It is often said that suffering is an inescapable part of the human condition. But what is suffering, if not the test that reveals whether a man has discovered meaning in his life? In the darkest depths of my own experience, I found that man is not destroyed by suffering itself but by the loss of meaning that suffering threatens. The question is not whether we will suffer but whether we will find a reason to endure it.
My time in the concentration camps of Auschwitz and Dachau was not merely an ordeal of the body but a crucible of the spirit. Stripped of everything—possessions, dignity, even our very names—we were reduced, it seemed, to mere numbers. And yet, within this degradation, I observed something profound: those who found meaning in their suffering, even in the smallest acts—comforting a fellow prisoner, holding onto a memory of love, imagining a future beyond the barbed wire—were able to endure when others perished. It became clear to me that the last of human freedoms is the ability to choose one’s attitude in any given set of circumstances.
In the first part of this book, I recount my experiences in the concentration camps, not to dwell on horror, but to illuminate the inner mechanisms of the human soul when tested beyond measure. I saw how a man, faced with starvation, brutality, and the prospect of death, could still find solace in the image of his beloved or in a line of poetry he once read. I saw men who, even on the brink of death, chose to share their last crust of bread, proving that the human spirit is never fully broken unless it relinquishes its own will to meaning.
Many ask what kept me alive. It was not mere survival, for survival alone is not enough. What preserved me was the vision of a future—one in which I would see my wife again, one in which I would complete the work that had been taken from me, one in which I could tell others that there is meaning in even the most senseless suffering. For those who had lost all reason to live, the body soon followed.
The second part of this book outlines the principles of Logotherapy, the school of thought I developed based on these experiences. Unlike Freud, who saw man as driven by pleasure, or Adler, who saw him as driven by power, I came to believe that man is fundamentally driven by a search for meaning. When he is deprived of meaning, he falls into despair, neurosis, and existential emptiness. This is the true crisis of modernity: not that we suffer, but that we have lost the ability to see our suffering within a larger, meaningful framework.

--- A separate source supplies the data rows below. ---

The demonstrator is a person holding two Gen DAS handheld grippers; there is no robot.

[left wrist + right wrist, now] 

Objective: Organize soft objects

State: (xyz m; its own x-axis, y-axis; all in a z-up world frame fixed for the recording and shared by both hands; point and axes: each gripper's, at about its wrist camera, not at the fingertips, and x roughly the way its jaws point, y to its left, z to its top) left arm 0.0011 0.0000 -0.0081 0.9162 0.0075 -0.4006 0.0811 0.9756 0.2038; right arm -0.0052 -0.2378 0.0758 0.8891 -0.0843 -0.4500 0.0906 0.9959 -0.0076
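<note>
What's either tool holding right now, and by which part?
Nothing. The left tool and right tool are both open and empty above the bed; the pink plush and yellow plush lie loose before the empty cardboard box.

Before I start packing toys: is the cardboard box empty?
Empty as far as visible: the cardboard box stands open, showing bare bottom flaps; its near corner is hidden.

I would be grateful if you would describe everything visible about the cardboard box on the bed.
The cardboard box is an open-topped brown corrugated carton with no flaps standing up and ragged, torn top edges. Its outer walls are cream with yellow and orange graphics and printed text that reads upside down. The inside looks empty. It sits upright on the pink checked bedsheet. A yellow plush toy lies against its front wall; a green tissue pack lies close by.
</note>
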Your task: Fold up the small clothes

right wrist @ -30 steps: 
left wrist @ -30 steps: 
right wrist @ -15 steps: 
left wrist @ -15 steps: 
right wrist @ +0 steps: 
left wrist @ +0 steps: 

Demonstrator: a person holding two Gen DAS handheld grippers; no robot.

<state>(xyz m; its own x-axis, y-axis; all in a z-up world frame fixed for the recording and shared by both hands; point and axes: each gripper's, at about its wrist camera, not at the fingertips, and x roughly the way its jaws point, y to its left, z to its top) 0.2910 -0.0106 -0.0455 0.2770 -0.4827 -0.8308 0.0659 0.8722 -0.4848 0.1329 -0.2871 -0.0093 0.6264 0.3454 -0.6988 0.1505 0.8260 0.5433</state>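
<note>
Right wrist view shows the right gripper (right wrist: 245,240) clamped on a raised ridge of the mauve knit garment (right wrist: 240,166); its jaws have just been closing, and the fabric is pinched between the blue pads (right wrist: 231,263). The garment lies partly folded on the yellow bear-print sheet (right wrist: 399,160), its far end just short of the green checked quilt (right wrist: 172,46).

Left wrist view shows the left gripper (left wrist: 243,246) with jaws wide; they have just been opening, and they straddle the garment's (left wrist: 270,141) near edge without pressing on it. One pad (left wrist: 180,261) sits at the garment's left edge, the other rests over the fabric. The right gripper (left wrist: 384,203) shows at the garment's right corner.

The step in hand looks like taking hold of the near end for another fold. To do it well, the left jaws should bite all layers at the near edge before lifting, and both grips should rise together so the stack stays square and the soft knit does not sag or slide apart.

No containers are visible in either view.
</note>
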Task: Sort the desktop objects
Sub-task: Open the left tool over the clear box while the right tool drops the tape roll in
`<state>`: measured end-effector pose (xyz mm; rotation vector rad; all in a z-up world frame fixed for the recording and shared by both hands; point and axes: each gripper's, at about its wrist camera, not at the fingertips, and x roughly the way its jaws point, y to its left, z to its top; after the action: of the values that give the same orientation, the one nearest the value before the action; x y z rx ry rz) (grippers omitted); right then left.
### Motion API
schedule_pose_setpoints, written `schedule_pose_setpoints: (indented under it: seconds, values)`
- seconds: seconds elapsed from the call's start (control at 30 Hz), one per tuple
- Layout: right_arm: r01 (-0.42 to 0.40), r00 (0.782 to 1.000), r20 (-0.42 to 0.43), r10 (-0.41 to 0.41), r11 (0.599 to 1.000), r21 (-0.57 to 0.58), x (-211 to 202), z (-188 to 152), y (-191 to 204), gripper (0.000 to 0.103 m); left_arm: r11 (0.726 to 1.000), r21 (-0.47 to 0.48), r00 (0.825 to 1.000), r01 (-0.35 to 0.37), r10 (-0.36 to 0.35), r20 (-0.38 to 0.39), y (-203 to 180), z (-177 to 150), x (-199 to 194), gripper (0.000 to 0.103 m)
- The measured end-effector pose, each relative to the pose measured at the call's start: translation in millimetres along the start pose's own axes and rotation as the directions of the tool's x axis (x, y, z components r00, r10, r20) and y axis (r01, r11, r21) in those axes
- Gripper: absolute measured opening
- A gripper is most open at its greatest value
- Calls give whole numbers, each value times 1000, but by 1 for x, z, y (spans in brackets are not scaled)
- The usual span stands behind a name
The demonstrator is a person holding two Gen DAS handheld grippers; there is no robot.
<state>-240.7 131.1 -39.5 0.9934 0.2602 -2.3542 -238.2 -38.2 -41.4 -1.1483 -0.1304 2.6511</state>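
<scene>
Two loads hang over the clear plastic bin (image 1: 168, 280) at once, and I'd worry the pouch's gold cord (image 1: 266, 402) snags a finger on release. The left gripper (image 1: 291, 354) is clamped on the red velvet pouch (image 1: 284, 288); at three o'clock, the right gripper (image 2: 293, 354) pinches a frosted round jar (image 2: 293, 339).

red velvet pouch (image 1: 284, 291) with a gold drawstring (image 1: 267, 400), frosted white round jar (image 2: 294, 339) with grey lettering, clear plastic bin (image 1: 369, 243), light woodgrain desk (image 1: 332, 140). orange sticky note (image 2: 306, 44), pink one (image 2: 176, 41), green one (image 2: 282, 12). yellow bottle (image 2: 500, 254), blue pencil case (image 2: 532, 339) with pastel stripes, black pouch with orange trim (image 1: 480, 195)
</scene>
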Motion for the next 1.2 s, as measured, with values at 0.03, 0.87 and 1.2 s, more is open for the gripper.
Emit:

Logotherapy is not concerned with past traumas but with future possibilities. It does not ask, “What happened to you?” but rather, “What is being asked of you?” Even in suffering, life asks something of us—whether to bear witness to truth, to create, to love, or simply to endure with dignity. Meaning is not something we invent; it is something we discover, unique to each individual and moment.
Through Logotherapy, I have treated patients who, though clinically sound, felt their lives were empty. Some sought pleasure, but it did not satisfy. Others sought status, but it did not fulfill. The only true antidote to this existential vacuum is the pursuit of meaning. Meaning is not something we can receive passively; it must be actively sought, often through work, love, or courage in the face of suffering.
In the end, Man’s Search for Meaning is not about my story alone, nor is it only about the horrors of the Holocaust. It is about the universal truth that every human being will, at some point, confront suffering. The question is not whether suffering will come, but whether we will answer it with despair or with the courage to find meaning within it.
To those who suffer, I say: Life still expects something from you. There is still a task to be completed, a love to be given, a truth to be upheld. And in that, you will find meaning. As Nietzsche wrote, “He who has a why to live can bear almost any how.” And so, I ask you: What is your why?